The catalyst for a new career
Whether they want to change careers or they are dissatisfied with their job, a mentoring partnership that openly addresses mid-career discontent could help mentees understand how to navigate their organisation, and explore new opportunities from within. A lateral career change can bring fresh purpose and a new challenge to employees.
Copenhagen’s Happiness Research Institute surveyed 2,600 Danish workers, from every sector and type of job, about the sources of professional contentment. The winner, by a sizable margin, was a sense of purpose, which contributed twice as much to an individual’s job satisfaction.
A new perspective
Not surprisingly, many people stuck in a mid-career rut fantasise about making the leap to a new field in another organisation, going back to study, or even starting their own business.

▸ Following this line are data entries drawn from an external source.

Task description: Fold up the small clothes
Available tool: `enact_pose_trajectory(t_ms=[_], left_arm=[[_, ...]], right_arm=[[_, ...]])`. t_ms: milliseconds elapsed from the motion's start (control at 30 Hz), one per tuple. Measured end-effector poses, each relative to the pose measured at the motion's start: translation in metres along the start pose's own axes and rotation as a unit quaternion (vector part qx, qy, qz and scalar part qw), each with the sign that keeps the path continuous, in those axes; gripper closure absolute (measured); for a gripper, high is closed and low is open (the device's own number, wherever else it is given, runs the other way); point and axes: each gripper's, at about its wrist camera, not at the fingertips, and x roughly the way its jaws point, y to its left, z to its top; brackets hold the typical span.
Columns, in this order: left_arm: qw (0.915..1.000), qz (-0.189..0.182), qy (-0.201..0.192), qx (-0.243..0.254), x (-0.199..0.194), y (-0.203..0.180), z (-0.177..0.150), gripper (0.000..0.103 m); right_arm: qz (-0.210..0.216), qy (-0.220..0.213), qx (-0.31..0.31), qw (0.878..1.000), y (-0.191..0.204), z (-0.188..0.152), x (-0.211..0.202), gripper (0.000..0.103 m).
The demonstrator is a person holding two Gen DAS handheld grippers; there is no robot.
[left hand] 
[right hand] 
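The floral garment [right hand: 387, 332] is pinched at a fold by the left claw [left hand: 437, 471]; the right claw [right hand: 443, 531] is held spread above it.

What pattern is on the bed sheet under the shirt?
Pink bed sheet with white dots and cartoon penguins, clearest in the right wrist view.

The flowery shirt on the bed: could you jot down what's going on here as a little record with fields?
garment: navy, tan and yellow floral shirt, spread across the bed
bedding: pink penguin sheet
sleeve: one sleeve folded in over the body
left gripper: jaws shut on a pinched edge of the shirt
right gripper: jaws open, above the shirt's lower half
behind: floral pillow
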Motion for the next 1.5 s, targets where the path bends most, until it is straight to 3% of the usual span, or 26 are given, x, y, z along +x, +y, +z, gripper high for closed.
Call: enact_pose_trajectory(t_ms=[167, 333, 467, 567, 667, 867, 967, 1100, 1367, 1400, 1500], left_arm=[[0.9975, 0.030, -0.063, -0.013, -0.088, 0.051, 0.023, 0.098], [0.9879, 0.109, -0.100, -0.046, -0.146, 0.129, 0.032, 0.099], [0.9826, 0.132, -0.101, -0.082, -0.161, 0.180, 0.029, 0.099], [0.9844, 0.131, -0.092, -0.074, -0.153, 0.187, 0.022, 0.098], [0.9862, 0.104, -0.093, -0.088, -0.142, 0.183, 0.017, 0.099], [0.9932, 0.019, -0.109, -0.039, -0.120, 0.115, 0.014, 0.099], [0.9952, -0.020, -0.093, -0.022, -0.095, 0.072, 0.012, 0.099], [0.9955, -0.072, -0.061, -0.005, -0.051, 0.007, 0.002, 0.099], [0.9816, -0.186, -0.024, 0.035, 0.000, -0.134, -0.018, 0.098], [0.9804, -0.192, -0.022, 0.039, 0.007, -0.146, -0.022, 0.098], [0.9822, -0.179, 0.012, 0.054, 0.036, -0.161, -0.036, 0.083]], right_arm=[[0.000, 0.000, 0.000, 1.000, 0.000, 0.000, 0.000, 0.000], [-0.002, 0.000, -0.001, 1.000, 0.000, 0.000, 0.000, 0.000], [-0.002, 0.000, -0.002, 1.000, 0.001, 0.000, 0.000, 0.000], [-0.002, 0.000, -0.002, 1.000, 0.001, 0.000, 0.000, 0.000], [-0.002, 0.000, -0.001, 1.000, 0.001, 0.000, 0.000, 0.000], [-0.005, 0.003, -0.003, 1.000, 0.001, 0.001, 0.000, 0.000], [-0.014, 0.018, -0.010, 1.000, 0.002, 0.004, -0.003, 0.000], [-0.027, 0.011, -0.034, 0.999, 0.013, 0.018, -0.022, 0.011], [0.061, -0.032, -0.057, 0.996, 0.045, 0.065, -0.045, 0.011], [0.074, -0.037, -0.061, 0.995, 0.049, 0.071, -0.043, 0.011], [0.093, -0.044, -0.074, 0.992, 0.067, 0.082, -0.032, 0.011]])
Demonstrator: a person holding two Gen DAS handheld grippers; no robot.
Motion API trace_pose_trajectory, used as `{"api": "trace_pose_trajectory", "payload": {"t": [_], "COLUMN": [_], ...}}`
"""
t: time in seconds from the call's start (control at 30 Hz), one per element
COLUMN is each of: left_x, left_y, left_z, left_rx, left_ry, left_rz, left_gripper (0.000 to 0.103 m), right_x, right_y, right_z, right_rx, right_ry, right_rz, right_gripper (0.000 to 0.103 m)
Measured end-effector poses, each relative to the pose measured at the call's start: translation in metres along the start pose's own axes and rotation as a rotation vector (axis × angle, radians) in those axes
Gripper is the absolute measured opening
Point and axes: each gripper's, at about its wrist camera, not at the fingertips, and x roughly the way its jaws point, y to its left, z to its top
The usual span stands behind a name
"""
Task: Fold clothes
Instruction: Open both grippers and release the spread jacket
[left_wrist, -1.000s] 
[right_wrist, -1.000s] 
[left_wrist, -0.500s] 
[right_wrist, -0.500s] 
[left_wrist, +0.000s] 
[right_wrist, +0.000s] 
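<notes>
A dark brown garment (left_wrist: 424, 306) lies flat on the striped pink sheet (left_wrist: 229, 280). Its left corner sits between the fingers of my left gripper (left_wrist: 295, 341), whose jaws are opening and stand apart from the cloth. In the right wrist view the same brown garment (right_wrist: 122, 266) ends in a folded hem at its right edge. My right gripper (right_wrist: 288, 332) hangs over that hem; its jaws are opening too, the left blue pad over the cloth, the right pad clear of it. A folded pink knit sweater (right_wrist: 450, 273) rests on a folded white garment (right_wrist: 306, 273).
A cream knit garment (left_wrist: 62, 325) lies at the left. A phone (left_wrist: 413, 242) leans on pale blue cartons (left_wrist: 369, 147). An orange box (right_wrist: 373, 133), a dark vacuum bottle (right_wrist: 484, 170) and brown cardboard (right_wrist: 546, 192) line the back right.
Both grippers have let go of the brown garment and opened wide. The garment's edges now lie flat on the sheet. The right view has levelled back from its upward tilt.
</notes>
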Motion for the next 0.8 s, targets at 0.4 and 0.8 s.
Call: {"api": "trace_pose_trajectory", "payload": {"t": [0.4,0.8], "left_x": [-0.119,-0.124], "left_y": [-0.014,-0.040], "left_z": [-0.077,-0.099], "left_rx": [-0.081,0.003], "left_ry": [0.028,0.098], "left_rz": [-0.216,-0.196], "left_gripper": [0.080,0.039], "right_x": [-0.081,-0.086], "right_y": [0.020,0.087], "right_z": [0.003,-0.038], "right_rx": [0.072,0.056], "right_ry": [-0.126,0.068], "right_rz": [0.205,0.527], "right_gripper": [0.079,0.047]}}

Mentoring can bring a new perspective to those who might be feeling stagnant. A structured program, which leverages the wisdom and experience of mid-level managers, while ensuring they too benefit from mentors of their own, can breathe life back into a person’s role within the organisation. This kind of mentoring program effectively reap the personal rewards of paying forward skills and expertise whilst enabling mentees to feel empowered.
Whatever lens you apply to mentoring, facilitating life-changing connections across your organisation only serve to strengthen its culture, place value on professional and personal wellbeing and importantly retain those valuable employees who may otherwise desert you to find greener pastures.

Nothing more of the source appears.